Recorded data:
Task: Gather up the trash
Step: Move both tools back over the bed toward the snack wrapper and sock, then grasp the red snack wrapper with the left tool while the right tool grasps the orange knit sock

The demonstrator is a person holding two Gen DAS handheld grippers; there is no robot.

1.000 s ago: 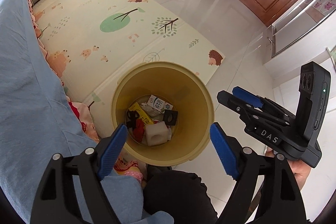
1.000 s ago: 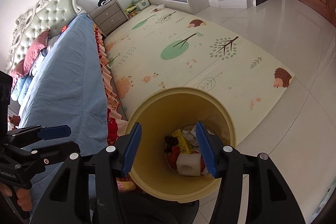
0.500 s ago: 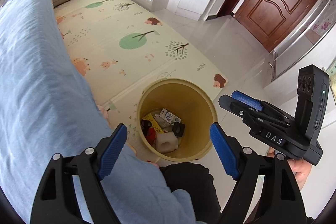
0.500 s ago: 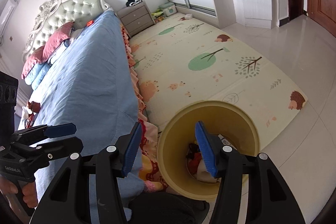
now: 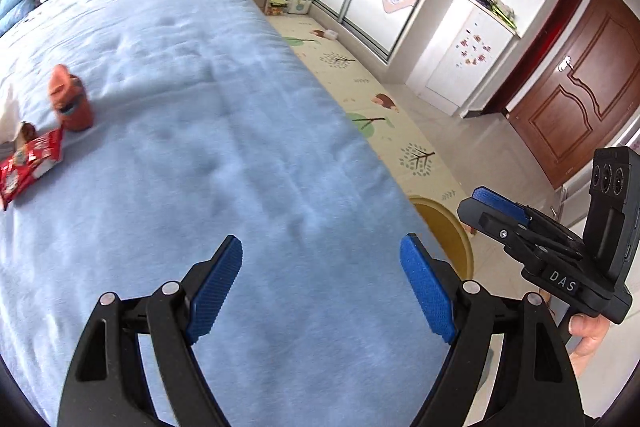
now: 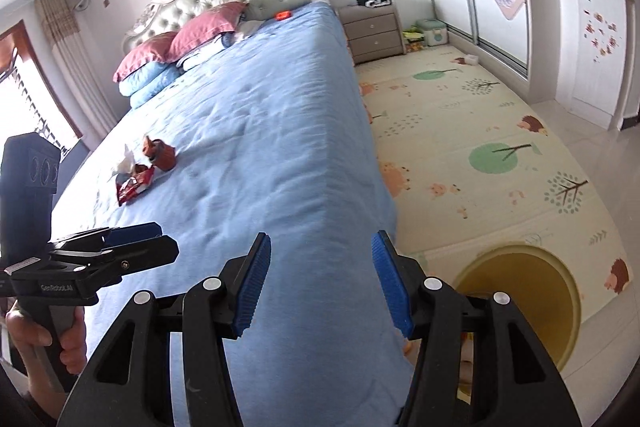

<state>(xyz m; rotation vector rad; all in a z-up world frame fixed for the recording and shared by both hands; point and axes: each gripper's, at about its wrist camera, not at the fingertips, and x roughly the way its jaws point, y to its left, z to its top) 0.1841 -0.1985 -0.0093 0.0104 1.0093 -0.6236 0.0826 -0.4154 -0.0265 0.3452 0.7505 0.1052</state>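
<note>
Hiding behind bed edge (image 5: 360,155), yellow bin (image 5: 452,231), contents unseen, wrappers (image 5: 28,163) blurred

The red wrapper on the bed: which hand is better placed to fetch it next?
Left, probably. The red wrapper lies toward the left side, the left tool is open and empty, and the right tool sits nearer the yellow bin.

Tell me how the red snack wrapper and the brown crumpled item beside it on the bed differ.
The red snack wrapper lies flat on the blue bedspread; the brown crumpled item stands up in a bunched lump. The wrapper is bright red with white print; the brown item is a duller rust colour. The wrapper lies nearer the camera in both views, the brown item further toward the pillows. Both sit on the bed, untouched by either gripper.
</note>
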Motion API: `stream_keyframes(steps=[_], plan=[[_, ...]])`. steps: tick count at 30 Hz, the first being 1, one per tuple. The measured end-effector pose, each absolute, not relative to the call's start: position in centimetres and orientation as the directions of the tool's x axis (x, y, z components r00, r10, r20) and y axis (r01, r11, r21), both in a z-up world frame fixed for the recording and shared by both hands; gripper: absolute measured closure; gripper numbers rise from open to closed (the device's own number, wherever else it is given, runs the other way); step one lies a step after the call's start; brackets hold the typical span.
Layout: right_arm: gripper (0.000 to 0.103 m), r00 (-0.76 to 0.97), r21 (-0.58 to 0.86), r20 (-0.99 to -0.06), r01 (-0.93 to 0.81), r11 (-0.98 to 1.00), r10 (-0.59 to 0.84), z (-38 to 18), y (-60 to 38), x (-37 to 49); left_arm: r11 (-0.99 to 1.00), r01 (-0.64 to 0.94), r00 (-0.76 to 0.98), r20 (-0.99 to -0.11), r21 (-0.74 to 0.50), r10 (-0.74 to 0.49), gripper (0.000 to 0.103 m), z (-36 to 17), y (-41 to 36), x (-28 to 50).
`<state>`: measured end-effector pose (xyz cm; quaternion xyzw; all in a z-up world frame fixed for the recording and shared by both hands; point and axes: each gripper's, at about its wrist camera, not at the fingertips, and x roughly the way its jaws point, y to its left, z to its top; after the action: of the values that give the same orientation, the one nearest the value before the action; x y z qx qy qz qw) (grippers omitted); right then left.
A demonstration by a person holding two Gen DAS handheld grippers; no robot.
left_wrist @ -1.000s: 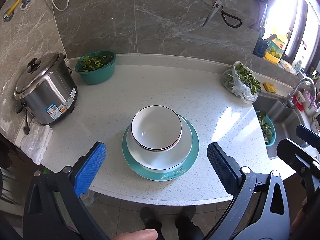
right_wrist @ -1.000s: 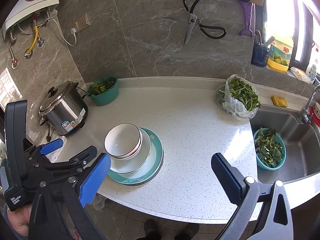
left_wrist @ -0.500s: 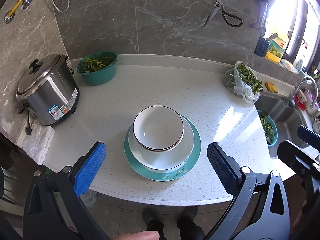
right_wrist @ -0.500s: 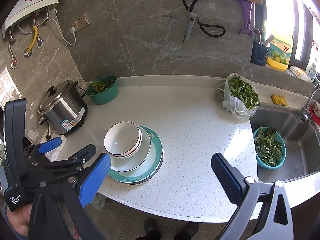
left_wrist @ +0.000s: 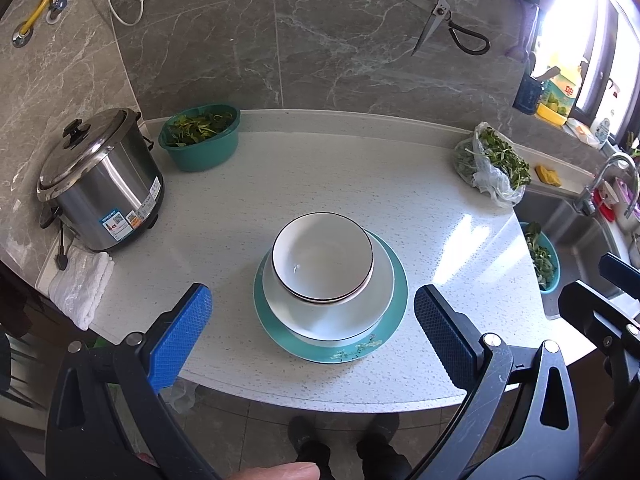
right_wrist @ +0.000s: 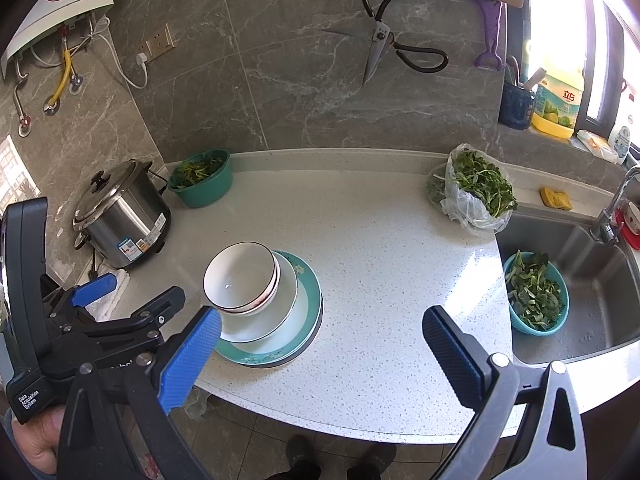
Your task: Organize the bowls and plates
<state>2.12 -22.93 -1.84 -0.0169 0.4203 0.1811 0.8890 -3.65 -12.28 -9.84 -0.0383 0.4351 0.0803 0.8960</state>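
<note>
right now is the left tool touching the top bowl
Apart. The left wrist view shows the left tool open, both fingers short of the stack, with counter showing between the blue finger and the top bowl.

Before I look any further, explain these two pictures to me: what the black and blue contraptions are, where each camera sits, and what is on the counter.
No robot here: a person holds hand-operated tongs in each hand, each with a fisheye camera looking along its two fingers. One picture comes from the left tongs, the other from the right tongs; both are wide open and hold nothing. In the right view you also see the left tongs from the side.

On the white counter stands a stack: white bowls nested on a white plate, on a teal plate. Around it are a steel rice cooker, a green basin of greens and a plastic bag of greens.
</note>
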Motion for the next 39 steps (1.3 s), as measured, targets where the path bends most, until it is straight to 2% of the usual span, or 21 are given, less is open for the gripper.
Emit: stream_keyframes(steps=[33,39], plan=[[0.000,0.569,0.096,-0.771,-0.340,0.936,0.286,-2.3,-22.9,3.3,0.983,-0.181,0.607,-0.786,0.002,0.113,0.000,-10.0,-12.1,-3.6],[0.000,0.588,0.044,-0.773,-0.323,0.945,0.237,-2.3,-22.8,3.5,0.982,-0.187,0.608,-0.785,0.001,0.117,0.000,-10.1,-12.1,-3.5]])
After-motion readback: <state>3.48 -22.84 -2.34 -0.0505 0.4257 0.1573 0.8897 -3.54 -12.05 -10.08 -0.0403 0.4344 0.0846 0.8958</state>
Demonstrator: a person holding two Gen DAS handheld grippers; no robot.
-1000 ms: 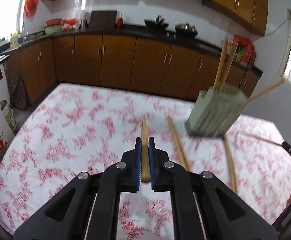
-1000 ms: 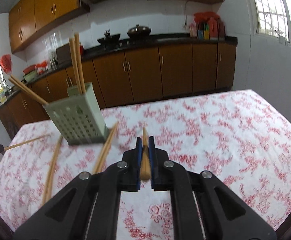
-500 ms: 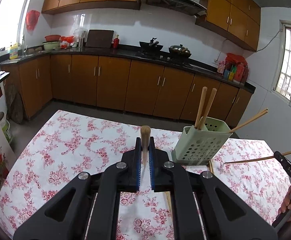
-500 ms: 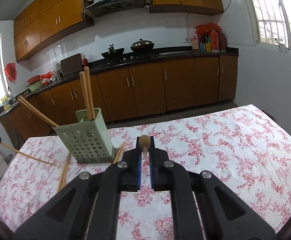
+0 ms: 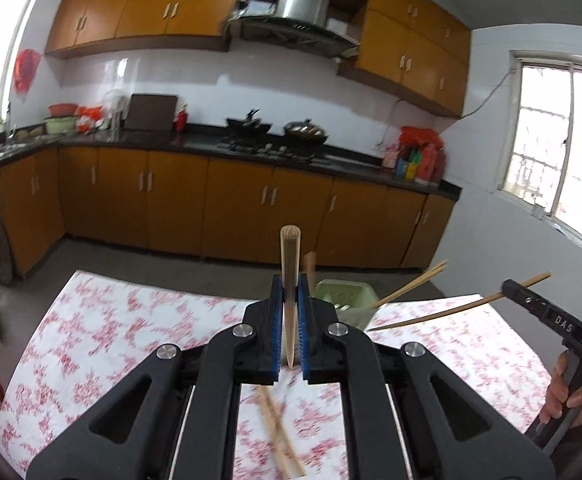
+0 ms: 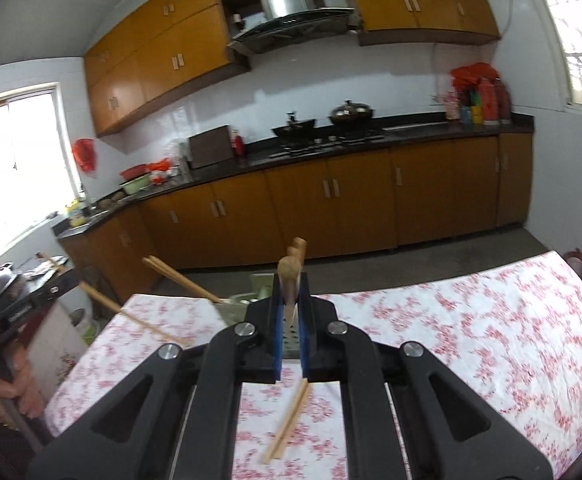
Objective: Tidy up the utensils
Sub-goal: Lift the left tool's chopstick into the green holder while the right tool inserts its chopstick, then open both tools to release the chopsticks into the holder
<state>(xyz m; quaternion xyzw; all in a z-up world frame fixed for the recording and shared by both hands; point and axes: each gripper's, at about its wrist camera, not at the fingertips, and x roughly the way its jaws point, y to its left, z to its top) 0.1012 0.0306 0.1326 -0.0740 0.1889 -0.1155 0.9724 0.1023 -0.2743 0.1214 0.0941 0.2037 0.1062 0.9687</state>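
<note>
Wooden chopstick (image 5: 289, 280) clenched in the left gripper (image 5: 290, 336), another chopstick (image 6: 289, 285) in the right gripper (image 6: 289, 332), both aloft mid-carry; next, tip each into the green holder (image 5: 341, 296) near the table's (image 5: 103, 332) far edge.

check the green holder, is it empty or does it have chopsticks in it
Not empty. Chopsticks lean out over the rim of the green holder; the exact count is hidden by the left gripper.

Your right gripper (image 6: 290, 312) is clamping chopstick (image 6: 289, 284), butt end pointing up. Green holder (image 6: 247, 302) is sitting behind it on floral tablecloth (image 6: 471, 328). Loose chopstick pair (image 6: 287, 426) is lying below jaws.
</note>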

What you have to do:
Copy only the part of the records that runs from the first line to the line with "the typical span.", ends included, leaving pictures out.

Result of the task:
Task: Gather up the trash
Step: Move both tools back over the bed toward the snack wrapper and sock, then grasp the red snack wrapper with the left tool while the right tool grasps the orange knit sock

The demonstrator is a person holding two Gen DAS handheld grippers; there is no robot.

1.000 s ago: 
1.000 s ago: 
0.500 s ago: 
0.500 s ago: 
now: 
now: 

<state>(xyz m; rotation vector rad; all in a z-up world frame fixed for the recording and shared by both hands; point and axes: each gripper's, at about its wrist camera, not at the fingertips, and x roughly the way its jaws point, y to its left, z to its top) 0.1841 -0.1985 -0.0093 0.0104 1.0093 -0.6236 0.0826 -0.4154 -0.0265 0.3452 0.7505 0.1052</state>
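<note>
Hiding behind bed edge (image 5: 360,155), yellow bin (image 5: 452,231), contents unseen, wrappers (image 5: 28,163) blurred

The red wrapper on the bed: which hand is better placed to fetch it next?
Left, probably. The red wrapper lies toward the left side, the left tool is open and empty, and the right tool sits nearer the yellow bin.

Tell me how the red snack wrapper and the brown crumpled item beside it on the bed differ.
The red snack wrapper lies flat on the blue bedspread; the brown crumpled item stands up in a bunched lump. The wrapper is bright red with white print; the brown item is a duller rust colour. The wrapper lies nearer the camera in both views, the brown item further toward the pillows. Both sit on the bed, untouched by either gripper.
</note>
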Motion API: `stream_keyframes(steps=[_], plan=[[_, ...]])`. steps: tick count at 30 Hz, the first being 1, one per tuple. The measured end-effector pose, each absolute, not relative to the call's start: position in centimetres and orientation as the directions of the tool's x axis (x, y, z components r00, r10, r20) and y axis (r01, r11, r21), both in a z-up world frame fixed for the recording and shared by both hands; gripper: absolute measured closure; gripper numbers rise from open to closed (the device's own number, wherever else it is given, runs the other way); step one lies a step after the call's start; brackets hold the typical span.

With this, the answer is finished.